In our recent discussions of authenticity and cultural appropriation, especially regarding music, we’ve explored how musical elements from various cultures or subcultures might be appropriated for the sake of commercialized record deals. Musical and rhythmic elements, especially from hip-hop, have been used by artists such as Iggy Azalea and Justin Timberlake to sell records, without paying homage to the history in which the music is rooted.

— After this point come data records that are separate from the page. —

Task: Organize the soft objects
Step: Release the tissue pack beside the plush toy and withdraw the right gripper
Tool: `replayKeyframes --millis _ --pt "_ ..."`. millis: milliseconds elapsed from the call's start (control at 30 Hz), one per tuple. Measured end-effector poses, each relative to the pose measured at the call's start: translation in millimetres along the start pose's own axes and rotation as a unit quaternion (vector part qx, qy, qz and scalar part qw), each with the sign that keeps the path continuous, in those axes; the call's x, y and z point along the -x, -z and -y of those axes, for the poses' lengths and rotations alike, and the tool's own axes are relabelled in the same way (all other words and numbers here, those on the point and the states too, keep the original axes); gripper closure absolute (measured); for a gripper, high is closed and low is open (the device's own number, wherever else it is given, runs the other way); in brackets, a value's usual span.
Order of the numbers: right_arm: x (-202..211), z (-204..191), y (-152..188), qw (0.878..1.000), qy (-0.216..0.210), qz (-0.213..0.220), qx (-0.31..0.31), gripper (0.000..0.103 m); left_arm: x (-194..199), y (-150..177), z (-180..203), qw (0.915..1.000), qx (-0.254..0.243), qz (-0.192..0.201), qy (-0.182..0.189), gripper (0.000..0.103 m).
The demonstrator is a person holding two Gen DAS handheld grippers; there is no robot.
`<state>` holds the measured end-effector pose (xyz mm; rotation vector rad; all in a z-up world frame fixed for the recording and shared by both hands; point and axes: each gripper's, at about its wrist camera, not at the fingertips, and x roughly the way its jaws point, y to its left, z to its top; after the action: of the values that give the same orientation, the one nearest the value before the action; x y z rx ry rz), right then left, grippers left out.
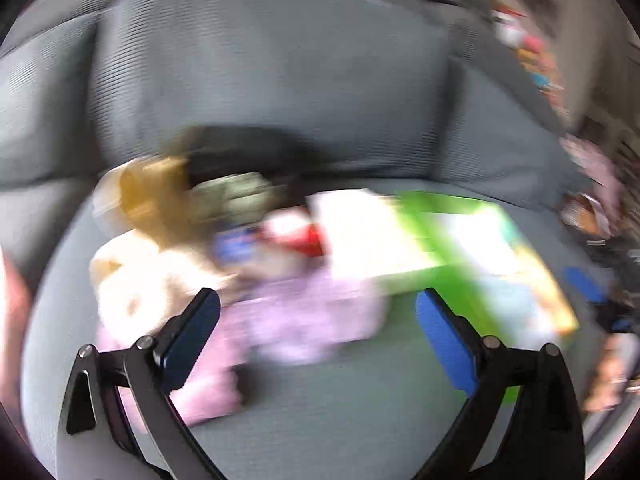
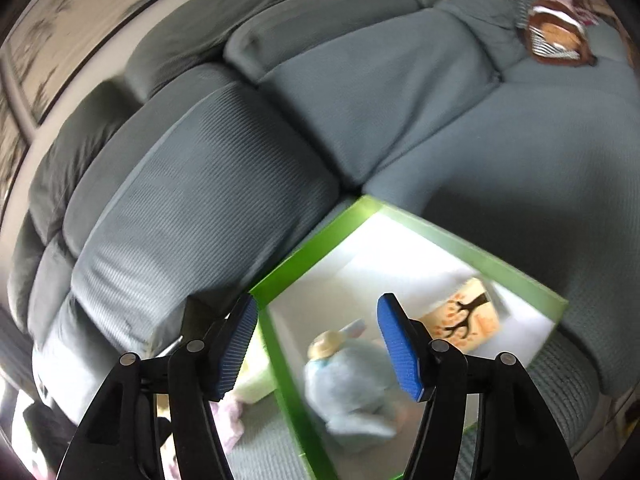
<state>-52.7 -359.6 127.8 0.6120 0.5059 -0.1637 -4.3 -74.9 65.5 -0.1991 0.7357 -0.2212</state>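
Place: We are at a big grey sofa (image 2: pixel 400 100), and the seat is where the toys lie.
Box: One green box (image 2: pixel 460 242) sits on the seat, close to the back cushions. It is white inside.
In the box: We count one pale blue soft toy (image 2: pixel 352 384) with a small hat, and one little cushion with a tree picture (image 2: pixel 464 320).
Outside the box: The left view is very blurry. We count about four soft things beside the box: a cream and brown plush (image 1: pixel 136 264), a pink plush (image 1: pixel 304 320), a grey-green one (image 1: pixel 236 196) and a red, white and blue one (image 1: pixel 276 248). The count could be off.
Left gripper (image 1: pixel 318 308): Wide open, holding nothing, pointing at the pink plush.
Right gripper (image 2: pixel 318 316): Open, holding nothing, up over the edge of the box.
Step now: We think one toy is put away and we are going for the next one.
Next move: Bring the left gripper down around the pink plush, close softly, lift it, and drop it in the box next to the blue toy.
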Motion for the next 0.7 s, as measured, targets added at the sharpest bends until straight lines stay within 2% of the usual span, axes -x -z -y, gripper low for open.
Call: replayKeyframes --millis 67,133,200,267,300,367,500,567,700 --pt "-4.2 -18.8 4.4 1.000 -0.005 -0.010 0.024 0.031 -4.7 12.1 -25.7 0.9992 0.013 0.003 -0.037 0.005" --pt "-8.7 -40.6 11.3 0.998 -0.013 -0.023 0.054 0.030 -15.6 26.5 -47.4 0.9941 0.005 -0.007 -0.108 0.005" --pt "-13.9 -61.6 19.1 0.996 -0.023 -0.034 0.081 0.030 -30.3 34.6 -63.6 0.9886 0.005 -0.031 -0.147 0.005" --pt "-22.2 -86.0 31.2 0.992 -0.042 -0.047 0.108 0.030 -40.1 41.7 -80.4 0.9868 0.016 -0.046 -0.155 0.005" --pt "-26.2 -94.5 37.2 0.990 -0.051 -0.054 0.117 0.030 -49.4 45.4 -90.2 0.9855 0.034 -0.072 -0.150 0.003" --pt "-39.4 -113.4 52.1 0.985 -0.055 -0.077 0.145 0.030 -51.3 46.1 -95.8 0.9863 0.042 -0.074 -0.141 0.001" --pt "-57.1 -130.3 68.2 0.979 0.008 -0.086 0.186 0.030 -50.0 48.4 -91.2 0.9842 0.023 -0.075 -0.159 0.001" --pt "-66.5 -133.6 72.8 0.977 0.041 -0.084 0.194 0.030 -51.7 47.8 -90.6 0.9843 0.027 -0.079 -0.156 0.001" --pt "-77.2 -127.7 76.0 0.974 0.063 -0.100 0.194 0.030 -51.6 47.6 -88.0 0.9844 0.026 -0.078 -0.156 0.001"
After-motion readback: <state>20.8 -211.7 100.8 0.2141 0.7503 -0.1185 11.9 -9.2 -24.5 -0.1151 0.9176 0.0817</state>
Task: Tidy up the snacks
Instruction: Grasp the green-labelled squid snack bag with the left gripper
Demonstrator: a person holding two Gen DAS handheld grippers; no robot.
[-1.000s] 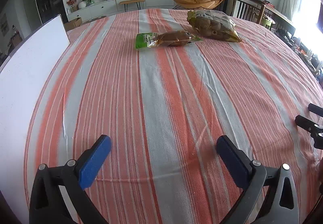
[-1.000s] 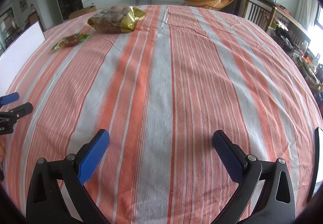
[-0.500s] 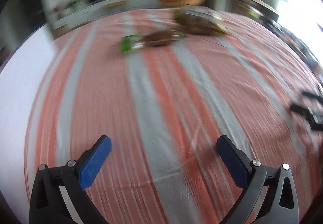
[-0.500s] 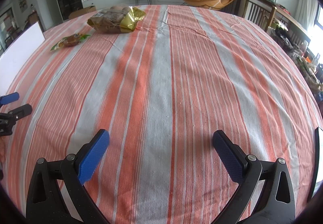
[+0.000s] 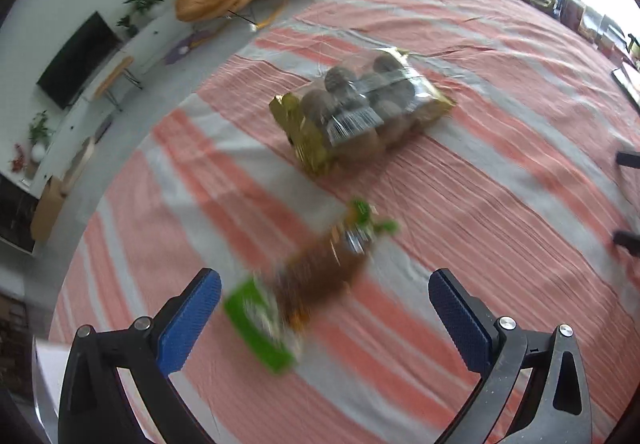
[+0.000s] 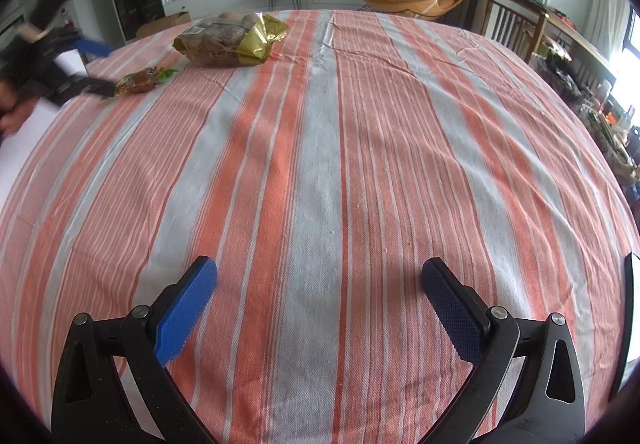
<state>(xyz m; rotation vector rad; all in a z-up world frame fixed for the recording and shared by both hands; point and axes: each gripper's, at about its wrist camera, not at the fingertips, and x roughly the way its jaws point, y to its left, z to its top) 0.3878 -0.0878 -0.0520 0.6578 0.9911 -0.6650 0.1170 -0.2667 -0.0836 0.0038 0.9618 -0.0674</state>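
Green-ended snack packet (image 5: 304, 284) blurred before wide-open empty left claw (image 5: 324, 308), right claw (image 6: 320, 308) likewise

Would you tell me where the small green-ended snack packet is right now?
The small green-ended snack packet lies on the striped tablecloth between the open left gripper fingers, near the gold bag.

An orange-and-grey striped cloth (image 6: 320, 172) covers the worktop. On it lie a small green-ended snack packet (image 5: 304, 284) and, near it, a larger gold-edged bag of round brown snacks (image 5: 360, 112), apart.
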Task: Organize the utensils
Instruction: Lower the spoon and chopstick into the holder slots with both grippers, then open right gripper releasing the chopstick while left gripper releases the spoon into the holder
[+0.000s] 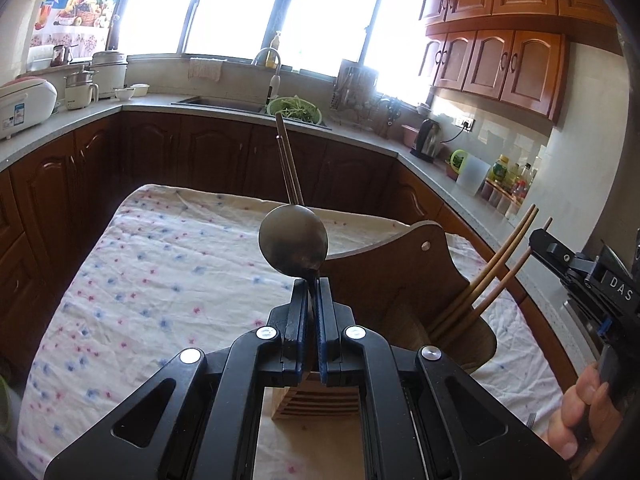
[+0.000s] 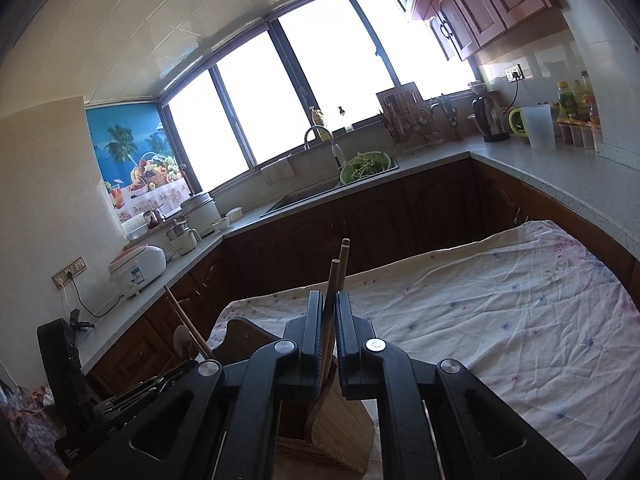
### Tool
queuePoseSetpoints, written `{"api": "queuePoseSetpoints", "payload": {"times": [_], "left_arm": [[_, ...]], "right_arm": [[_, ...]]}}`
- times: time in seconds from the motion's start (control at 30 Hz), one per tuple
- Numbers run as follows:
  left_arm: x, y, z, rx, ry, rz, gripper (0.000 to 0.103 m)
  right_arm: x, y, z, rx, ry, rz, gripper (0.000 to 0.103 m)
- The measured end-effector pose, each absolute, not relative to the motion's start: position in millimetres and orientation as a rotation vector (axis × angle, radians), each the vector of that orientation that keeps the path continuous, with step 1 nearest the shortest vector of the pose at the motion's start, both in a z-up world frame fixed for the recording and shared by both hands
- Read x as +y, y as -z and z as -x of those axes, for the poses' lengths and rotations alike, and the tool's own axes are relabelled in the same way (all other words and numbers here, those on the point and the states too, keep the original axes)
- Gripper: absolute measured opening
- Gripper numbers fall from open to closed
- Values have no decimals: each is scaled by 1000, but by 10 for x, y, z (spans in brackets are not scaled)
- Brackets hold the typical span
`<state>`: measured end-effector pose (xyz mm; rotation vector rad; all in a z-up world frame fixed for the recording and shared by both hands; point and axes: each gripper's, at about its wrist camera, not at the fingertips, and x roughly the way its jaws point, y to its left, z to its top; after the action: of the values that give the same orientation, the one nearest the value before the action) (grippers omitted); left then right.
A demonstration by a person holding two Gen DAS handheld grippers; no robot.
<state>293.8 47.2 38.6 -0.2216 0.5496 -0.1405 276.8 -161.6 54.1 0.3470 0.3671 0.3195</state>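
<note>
- two tools, both loaded: my left gripper (image 1: 311, 300) is clamped on a spoon (image 1: 293, 240), bowl up, handle running down between the fingers.
- my right gripper (image 2: 329, 316) pinches a pair of chopsticks (image 2: 335, 276), upright.
- the wooden holder (image 1: 404, 280) sits just below and right of the spoon; i judge the left is nearer.

One round steel spoon (image 1: 293, 240), one curved wooden utensil holder (image 1: 404, 280), five brown wooden chopsticks (image 1: 486, 276), two black grippers (image 1: 311, 308).
</note>
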Motion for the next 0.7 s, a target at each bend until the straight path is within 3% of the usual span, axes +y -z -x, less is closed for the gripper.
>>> {"api": "queuePoseSetpoints", "payload": {"times": [0.6, 0.67, 0.7], "left_arm": [[509, -462, -2860, 557, 126, 206, 4], [531, -493, -2810, 553, 124, 210, 6], [541, -512, -2779, 549, 126, 212, 9]], "right_arm": [[-1638, -604, -2724, 387, -316, -351, 11], [-1669, -632, -2683, 381, -316, -361, 16], [-1686, -649, -2654, 376, -315, -367, 23]]}}
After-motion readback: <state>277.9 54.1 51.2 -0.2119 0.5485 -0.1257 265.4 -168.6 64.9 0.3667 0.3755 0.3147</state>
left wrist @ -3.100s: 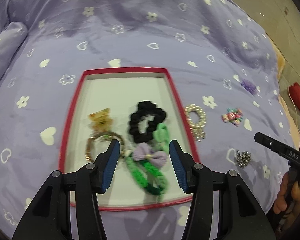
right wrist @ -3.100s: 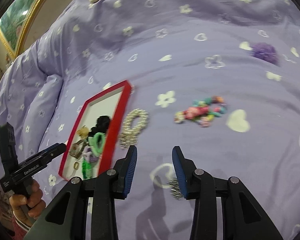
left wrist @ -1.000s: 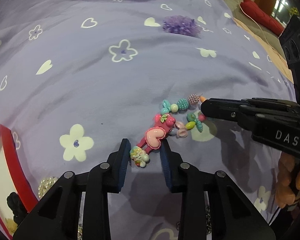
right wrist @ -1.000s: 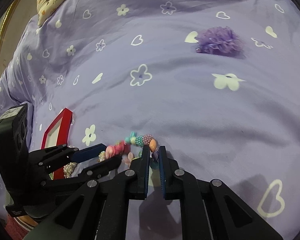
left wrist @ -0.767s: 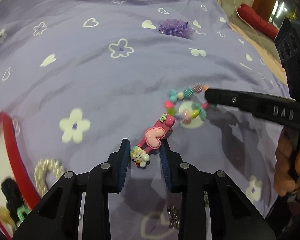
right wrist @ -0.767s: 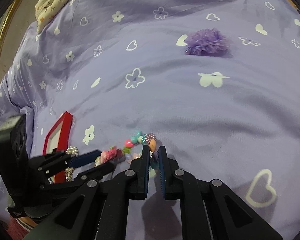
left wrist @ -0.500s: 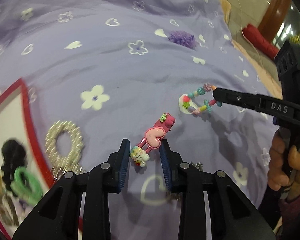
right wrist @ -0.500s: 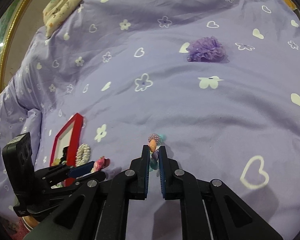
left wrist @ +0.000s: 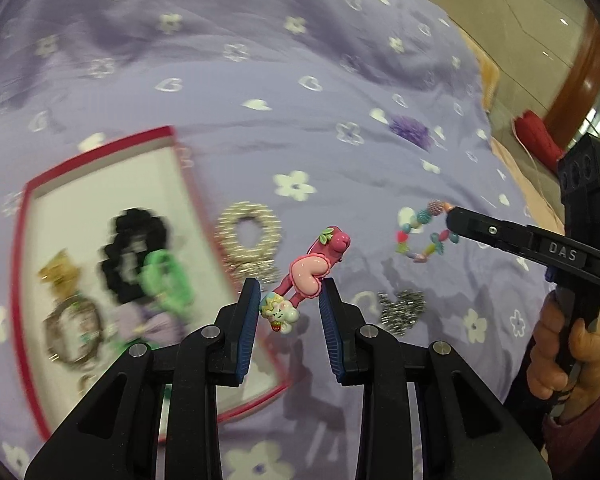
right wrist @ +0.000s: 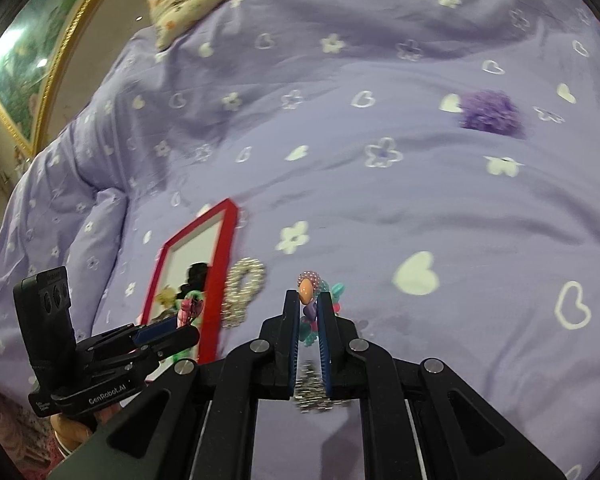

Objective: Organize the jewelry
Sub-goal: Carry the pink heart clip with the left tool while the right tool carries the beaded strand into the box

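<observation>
your left gripper (left wrist: pixel 288 304) was clamped on the pink hair clip (left wrist: pixel 310 270), your right gripper (right wrist: pixel 309 312) on the bead bracelet (right wrist: pixel 314 298) (both lifted near the red tray (left wrist: pixel 182 184)); pearl ring (left wrist: pixel 249 236), purple pompom (right wrist: pixel 490 112) and silver chain (left wrist: pixel 402 306) remained out.

- A tray (left wrist: pixel 188 184) lies on the bedspread (left wrist: pixel 260 80), at the left in the left wrist view.
- In the tray lie a scrunchie (left wrist: pixel 134 248), a coil hair tie (left wrist: pixel 166 280), a claw clip (left wrist: pixel 58 276), a bangle (left wrist: pixel 74 332) and a bow (left wrist: pixel 148 324).
- A pearl hair tie (left wrist: pixel 248 236) lies on the bedspread just beside the tray's right edge.
- A hair clip (left wrist: pixel 304 280) sits between the left gripper (left wrist: pixel 288 304) fingers, right of the pearl hair tie.
- A bead bracelet (left wrist: pixel 420 232) hangs at the right gripper (right wrist: pixel 310 304), further right.
- A chain pile (left wrist: pixel 402 308) lies below the bracelet.
- A pompom (left wrist: pixel 410 130) lies far behind, well apart.
</observation>
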`<act>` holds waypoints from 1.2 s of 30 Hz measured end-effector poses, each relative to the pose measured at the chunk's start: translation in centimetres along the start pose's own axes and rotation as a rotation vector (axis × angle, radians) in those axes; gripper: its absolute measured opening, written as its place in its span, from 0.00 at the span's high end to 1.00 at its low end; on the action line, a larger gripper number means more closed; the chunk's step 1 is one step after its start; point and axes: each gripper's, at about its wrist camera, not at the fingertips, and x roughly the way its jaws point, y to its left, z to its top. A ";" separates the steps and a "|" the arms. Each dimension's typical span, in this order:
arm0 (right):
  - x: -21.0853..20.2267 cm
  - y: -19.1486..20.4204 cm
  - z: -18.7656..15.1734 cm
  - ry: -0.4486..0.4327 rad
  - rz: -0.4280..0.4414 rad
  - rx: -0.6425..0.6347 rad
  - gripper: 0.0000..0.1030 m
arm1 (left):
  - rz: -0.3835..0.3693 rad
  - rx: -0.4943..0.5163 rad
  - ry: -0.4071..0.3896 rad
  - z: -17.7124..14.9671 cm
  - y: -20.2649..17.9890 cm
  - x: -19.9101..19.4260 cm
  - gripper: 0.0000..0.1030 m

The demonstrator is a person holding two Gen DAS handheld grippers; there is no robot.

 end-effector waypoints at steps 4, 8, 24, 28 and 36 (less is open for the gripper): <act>0.5 2.0 -0.3 0.008 0.029 -0.028 0.92 | 0.036 -0.052 -0.025 -1.0 2.5 -1.9 0.72; 1.3 4.0 -0.7 0.028 0.057 -0.060 0.92 | 0.072 -0.099 -0.042 -2.4 4.9 -3.6 0.72; 3.9 11.4 -2.4 0.087 0.159 -0.171 0.92 | 0.171 -0.233 -0.074 -6.5 10.8 -7.7 0.72; 4.4 12.9 -2.8 0.099 0.178 -0.194 0.92 | 0.183 -0.256 -0.077 -7.1 11.6 -8.3 0.72; 5.8 15.5 -3.8 0.132 0.214 -0.231 0.92 | 0.208 -0.278 -0.059 -8.1 12.9 -8.2 0.72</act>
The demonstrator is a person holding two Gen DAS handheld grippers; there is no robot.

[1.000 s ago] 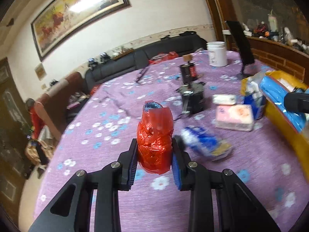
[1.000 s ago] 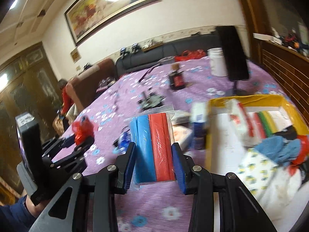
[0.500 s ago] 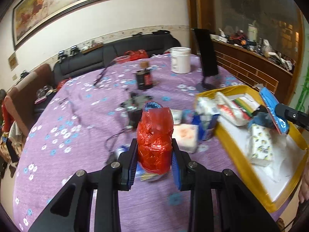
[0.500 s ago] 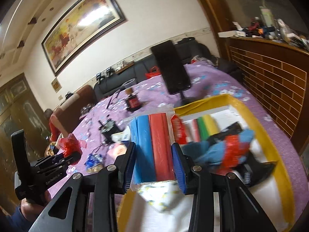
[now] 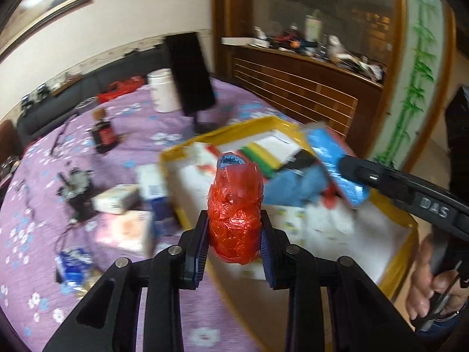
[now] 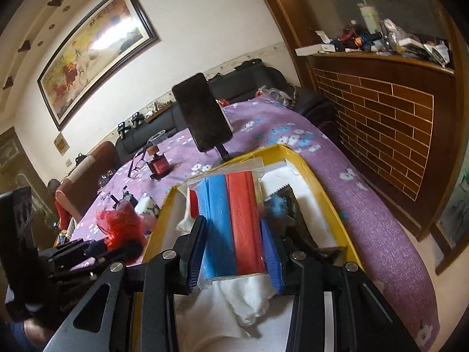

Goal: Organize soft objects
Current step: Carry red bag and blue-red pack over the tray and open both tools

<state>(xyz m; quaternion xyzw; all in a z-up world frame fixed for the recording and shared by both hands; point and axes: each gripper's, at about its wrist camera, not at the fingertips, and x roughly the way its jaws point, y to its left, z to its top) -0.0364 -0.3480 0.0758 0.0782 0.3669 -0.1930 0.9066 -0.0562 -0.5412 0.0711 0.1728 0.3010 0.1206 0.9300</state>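
Now both hands have swung from the table to the yellow tray point(image 5: 394, 267) | our left gripper point(image 5: 234, 249) clamps a red bag point(image 5: 234, 214) at the tray's near edge | our right gripper point(image 6: 231, 252) clamps a blue-and-red pack point(image 6: 231, 223) over the tray's middle | both seem ready to drop in.

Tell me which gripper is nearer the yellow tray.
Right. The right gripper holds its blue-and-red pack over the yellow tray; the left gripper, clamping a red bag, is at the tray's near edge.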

We talk about things being appropriated into white culture, or “whited out”, which is all too real. But let’s take a moment to discuss what happens when artists in a particular culture heavily incorporate elements of other, more Westernized music into their own for the sake of reaching a wider audience. This dilutes their own traditions and threatens a continued legacy of “authentic” music from that culture.streaming How to Be Single movie
Don’t Blame Drake: Modern Dancehall Is Built on Appropriation
Artists like Sean Paul speak to this point when it comes to Jamaica specifically. “It is a sore point when people like Drake or Bieber or other artists come and do dancehall-orientated music but don’t credit where dancehall came from and they don’t necessarily understand it,” said Paul. “I know artists back in Jamaica that don’t like Major Lazer because they think they do the same thing that Drake and Kanye did—they take and take and don’t credit,” he adds.
But what’s to be said about the fact that these musical traditions such as dancehall are quickly being diluted by artists like Sean Paul turning around and allowing their music to be so strongly influenced by a more globalized/Westernized form of music? Aside from the issue of authenticity or strategic inauthenticity, it seems to be an issue of preserving culture. How do we create a music scene where cultural traditions can retain relevance in a globalized world of music?